That said, Wyman has overseen the state’s disastrous shift to a less-inclusive August primary, and has opposed the state’s Voting Rights Act, a package of reforms (such as same-day registration) that would increase turnout. When Podlodowski – who supports the Voting Rights Act -nearly beat Wyman in the primary, Wyman’s response was to pander to her base by pledging to submit to the legislature a new package of Voter ID laws – and claimed they were needed because the confessed Burlington mall shooter wasn’t a US citizen and had voted illegally. (He is, and he hadn’t.) Expanding the electorate should be this position’s highest priority, and Wyman should be fired for, like so many of her Republican colleagues, preferring to depress turnout. And for having incredibly bad taste. Tina Podlodowski.

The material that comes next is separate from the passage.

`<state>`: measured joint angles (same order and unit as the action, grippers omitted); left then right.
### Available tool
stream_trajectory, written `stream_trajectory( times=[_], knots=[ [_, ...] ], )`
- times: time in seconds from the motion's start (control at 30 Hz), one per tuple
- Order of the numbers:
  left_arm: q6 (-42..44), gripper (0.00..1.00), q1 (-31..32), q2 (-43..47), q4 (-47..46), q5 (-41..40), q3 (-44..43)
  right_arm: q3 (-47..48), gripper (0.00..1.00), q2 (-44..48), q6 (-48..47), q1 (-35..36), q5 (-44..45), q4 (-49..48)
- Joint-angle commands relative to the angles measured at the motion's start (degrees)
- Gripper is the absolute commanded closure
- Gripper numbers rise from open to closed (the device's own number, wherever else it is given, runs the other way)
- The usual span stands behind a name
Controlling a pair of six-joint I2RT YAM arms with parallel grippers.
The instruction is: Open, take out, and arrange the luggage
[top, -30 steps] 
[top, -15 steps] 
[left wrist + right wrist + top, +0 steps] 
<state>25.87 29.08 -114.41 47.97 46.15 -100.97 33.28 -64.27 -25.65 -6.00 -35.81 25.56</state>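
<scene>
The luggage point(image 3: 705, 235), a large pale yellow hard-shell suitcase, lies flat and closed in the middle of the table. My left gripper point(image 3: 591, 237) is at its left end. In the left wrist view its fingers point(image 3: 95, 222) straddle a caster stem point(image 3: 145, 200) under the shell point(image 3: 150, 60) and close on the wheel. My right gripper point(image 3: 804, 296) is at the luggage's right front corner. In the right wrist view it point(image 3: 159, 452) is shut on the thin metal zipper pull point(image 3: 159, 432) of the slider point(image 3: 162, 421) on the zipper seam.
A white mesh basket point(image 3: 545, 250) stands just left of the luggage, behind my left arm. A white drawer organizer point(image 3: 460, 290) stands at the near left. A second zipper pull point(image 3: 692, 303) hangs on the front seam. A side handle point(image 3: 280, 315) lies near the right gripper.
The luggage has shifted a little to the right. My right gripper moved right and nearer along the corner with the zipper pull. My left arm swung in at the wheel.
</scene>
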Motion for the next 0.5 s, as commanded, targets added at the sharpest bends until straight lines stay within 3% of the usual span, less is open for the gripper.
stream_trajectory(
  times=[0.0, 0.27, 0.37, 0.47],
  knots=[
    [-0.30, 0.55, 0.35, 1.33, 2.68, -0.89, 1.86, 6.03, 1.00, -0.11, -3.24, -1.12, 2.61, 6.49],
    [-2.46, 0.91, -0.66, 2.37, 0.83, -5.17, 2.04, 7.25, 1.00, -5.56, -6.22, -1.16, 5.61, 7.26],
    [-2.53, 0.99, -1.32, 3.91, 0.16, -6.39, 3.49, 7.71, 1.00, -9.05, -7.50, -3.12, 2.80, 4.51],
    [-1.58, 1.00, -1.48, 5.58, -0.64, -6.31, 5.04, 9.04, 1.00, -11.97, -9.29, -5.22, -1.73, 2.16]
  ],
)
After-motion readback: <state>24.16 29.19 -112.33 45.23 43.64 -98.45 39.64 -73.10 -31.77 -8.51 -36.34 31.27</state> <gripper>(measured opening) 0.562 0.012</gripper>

State Treasurer: The top two primary finishers here were both Republicans. One wants to run government like a business; the other wants to run it like, you know, government. Vote for the guy that understands the difference. Duane Davidson.
State Auditor: This has been the noisiest race for an obscure technical statewide office in memory. You may remember Republican Mark Miloscia a few weeks ago for traveling to Belltown to pledge state legislation that would supersede Seattle’s ability to decide how we want to address our homelessness crisis, because Seattle needs “adult supervision.” This publicity stunt had everything to do with running for statewide office and nothing to do with being an auditor. The homeless? They’re stage props for his ambition. Fuck you, Mark. Meanwhile, his opponent, Democrat Pat McCarthy, was called the “Anti-Christ” in a recent Tim Eyman e-mail. That’s good enough for me. Vote several times for Pat McCarthy.

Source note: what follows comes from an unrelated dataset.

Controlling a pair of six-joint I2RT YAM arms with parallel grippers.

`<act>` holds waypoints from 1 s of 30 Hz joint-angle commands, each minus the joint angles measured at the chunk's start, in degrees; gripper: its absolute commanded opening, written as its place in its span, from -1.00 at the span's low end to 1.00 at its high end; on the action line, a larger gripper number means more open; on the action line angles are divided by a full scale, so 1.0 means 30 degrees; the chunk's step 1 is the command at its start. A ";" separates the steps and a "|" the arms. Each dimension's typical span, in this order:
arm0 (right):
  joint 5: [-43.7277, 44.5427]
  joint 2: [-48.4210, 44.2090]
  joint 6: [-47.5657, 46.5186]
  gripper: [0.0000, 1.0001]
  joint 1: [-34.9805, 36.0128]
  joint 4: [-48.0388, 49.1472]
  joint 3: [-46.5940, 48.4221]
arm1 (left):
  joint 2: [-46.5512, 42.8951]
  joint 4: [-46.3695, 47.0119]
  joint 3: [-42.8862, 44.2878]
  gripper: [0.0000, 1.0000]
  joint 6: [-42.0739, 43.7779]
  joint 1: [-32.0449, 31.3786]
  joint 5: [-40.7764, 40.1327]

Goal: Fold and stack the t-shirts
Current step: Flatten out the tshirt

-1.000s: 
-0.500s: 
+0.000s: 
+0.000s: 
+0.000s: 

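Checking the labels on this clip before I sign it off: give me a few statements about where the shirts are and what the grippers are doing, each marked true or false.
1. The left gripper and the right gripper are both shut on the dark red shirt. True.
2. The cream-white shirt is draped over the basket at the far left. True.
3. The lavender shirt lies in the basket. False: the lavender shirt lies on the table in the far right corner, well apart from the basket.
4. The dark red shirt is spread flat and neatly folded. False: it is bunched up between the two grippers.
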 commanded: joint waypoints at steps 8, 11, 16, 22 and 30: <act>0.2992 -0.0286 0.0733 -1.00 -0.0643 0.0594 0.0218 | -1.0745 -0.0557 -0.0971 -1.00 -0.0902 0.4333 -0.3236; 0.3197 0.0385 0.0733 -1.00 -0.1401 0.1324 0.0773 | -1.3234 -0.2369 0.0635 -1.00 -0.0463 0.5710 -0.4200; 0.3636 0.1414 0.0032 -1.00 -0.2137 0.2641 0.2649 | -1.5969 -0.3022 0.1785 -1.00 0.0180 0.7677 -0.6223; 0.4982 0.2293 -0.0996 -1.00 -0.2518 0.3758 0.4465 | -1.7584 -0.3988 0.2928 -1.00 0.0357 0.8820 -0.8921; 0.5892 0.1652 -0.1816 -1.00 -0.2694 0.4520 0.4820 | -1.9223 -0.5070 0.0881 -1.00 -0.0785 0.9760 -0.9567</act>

Attorney General: Bob Ferguson is the best AG our state has had in a long, long time. If nothing else, he deserves a medal for being the person who’s finally prosecuting Tim Eyman’s long-running initiative scam operation. He’s unopposed except for some Libertarian Party dude. Why would you elect as the state’s head person in charge of defending and enforcing our laws, someone who’s opposed to all laws? Duh. Bob Ferguson.

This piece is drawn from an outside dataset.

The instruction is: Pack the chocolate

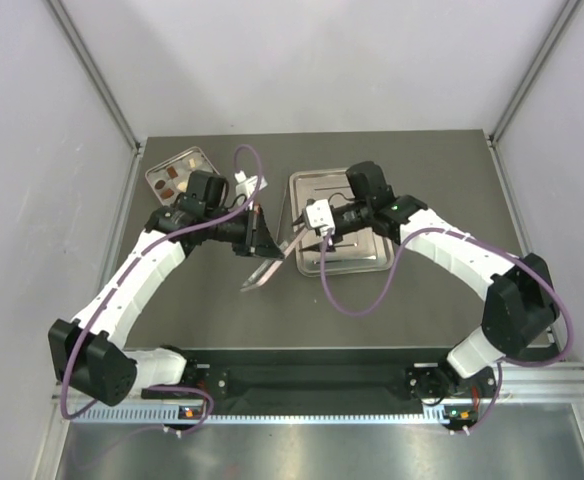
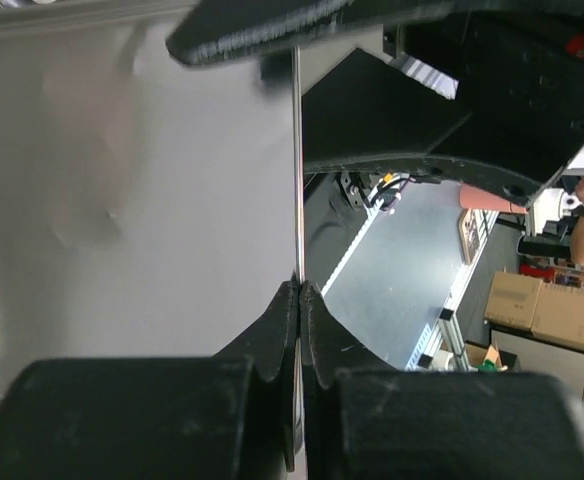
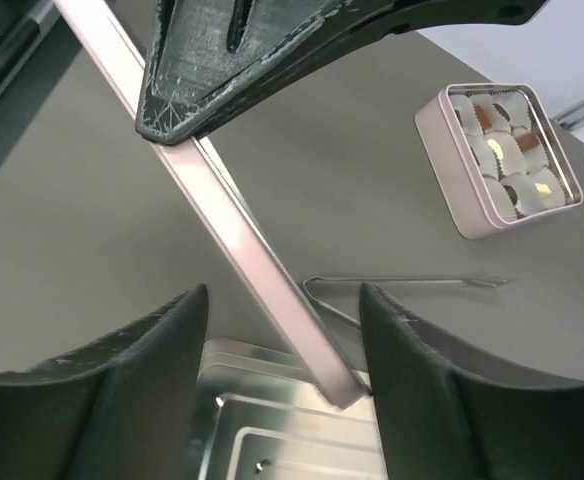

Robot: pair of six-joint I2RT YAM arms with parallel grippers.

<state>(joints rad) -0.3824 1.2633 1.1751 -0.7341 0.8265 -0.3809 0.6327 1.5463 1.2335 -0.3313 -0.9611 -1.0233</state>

Commissioner of Public Lands: This position oversees the state’s huge land holdings; in the past it’s mostly been a sinecure for the state’s forestry and ranching interests. This year, finally, a candidate with strong climate change credentials, Hilary Franz, is bidding for the seat. Her opponent, Republican Steve McLaughlin, seems unsure about the whole climate change thing.anyway. No contest. Hilary Franz.
Superintendent of Public Instruction: Somebody has got to advocate for our state’s criminally underfunded (just ask the state supreme court) public schools. In August, I narrowly went with Chris Reykdal over Erin Jones. Jones would be a strong advocate for the state’s many non-white students, and that would be hugely valuable, but her campaign has also hit major problems over some unfortunately ignorant LGBTQ comments she made. Jones has also attracted the bulk of the corporate privatization lobby’s donations. I’m sticking with Chris Reykdal, who’s the choice of the Washington Education Association and the state’s beleaguered public school teachers. Having an advocate for teachers in that role would change a lot of things for the better. Chris Reykdal.
Insurance Commissioner: Incumbent Mike Kreidler is a rock star. His Republican opponent, as usual, is a tool of a health insurance industry that is basically a vast criminal enterprise. That’s why they don’t like Kreidler. You should. Mike Kreidler.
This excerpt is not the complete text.